EXERCISE DIRECTIONS:
Would you write out all of the data exactly as it appears below?

◇ ◇ ◇ ◇ ◇

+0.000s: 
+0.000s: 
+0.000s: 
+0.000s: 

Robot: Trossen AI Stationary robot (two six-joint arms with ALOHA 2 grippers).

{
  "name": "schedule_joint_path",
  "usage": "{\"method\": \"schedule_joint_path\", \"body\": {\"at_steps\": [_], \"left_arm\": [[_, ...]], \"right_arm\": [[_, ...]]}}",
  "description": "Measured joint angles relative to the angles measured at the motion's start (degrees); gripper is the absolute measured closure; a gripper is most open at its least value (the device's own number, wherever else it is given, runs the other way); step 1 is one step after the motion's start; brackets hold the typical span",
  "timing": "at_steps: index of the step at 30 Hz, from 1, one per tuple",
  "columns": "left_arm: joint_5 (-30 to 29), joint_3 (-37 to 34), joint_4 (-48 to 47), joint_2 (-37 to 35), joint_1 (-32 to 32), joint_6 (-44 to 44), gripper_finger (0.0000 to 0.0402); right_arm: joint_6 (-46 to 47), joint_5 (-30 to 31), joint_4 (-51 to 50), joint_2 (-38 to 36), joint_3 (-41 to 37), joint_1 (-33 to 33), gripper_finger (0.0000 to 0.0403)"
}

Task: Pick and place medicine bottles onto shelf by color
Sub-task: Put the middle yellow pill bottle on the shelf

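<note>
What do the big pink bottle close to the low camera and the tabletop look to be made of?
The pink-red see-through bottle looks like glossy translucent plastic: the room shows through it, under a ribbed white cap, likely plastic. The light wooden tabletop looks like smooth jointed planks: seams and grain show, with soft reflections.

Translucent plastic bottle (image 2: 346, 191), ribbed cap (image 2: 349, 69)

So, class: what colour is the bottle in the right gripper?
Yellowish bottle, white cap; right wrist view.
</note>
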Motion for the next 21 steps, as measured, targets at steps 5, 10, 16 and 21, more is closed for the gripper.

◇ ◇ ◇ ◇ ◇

RESPONSE TO THIS EXERCISE:
+0.000s: 
+0.000s: 
+0.000s: 
+0.000s: 

Robot: Trossen AI Stationary robot (two six-joint arms with ALOHA 2 grippers).

{
  "name": "schedule_joint_path",
  "usage": "{\"method\": \"schedule_joint_path\", \"body\": {\"at_steps\": [_], \"left_arm\": [[_, ...]], \"right_arm\": [[_, ...]]}}",
  "description": "Measured joint angles relative to the angles measured at the motion's start (degrees); gripper is the absolute measured closure; a gripper is most open at its least value (the device's own number, wherever else it is given, runs the other way); step 1 is one step after the motion's start; brackets hold the typical span",
  "timing": "at_steps: index of the step at 30 Hz, from 1, one per tuple",
  "columns": "left_arm: joint_5 (-30 to 29), joint_3 (-37 to 34), joint_4 (-48 to 47), joint_2 (-37 to 35), joint_1 (-32 to 32), joint_6 (-44 to 44), gripper_finger (0.0000 to 0.0402); right_arm: joint_6 (-46 to 47), joint_5 (-30 to 31), joint_4 (-51 to 50), joint_2 (-38 to 36), joint_3 (-41 to 37), joint_1 (-33 to 33), gripper_finger (0.0000 to 0.0403)"
}

Task: Pick and place medicine bottles onto shelf by color
Sub-task: Put the middle yellow pill bottle on the shelf

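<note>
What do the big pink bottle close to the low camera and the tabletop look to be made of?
The pink-red see-through bottle looks like glossy translucent plastic: the room shows through it, under a ribbed white cap, likely plastic. The light wooden tabletop looks like smooth jointed planks: seams and grain show, with soft reflections.

Translucent plastic bottle (image 2: 346, 191), ribbed cap (image 2: 349, 69)

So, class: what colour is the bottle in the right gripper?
Yellowish bottle, white cap; right wrist view.
</note>
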Motion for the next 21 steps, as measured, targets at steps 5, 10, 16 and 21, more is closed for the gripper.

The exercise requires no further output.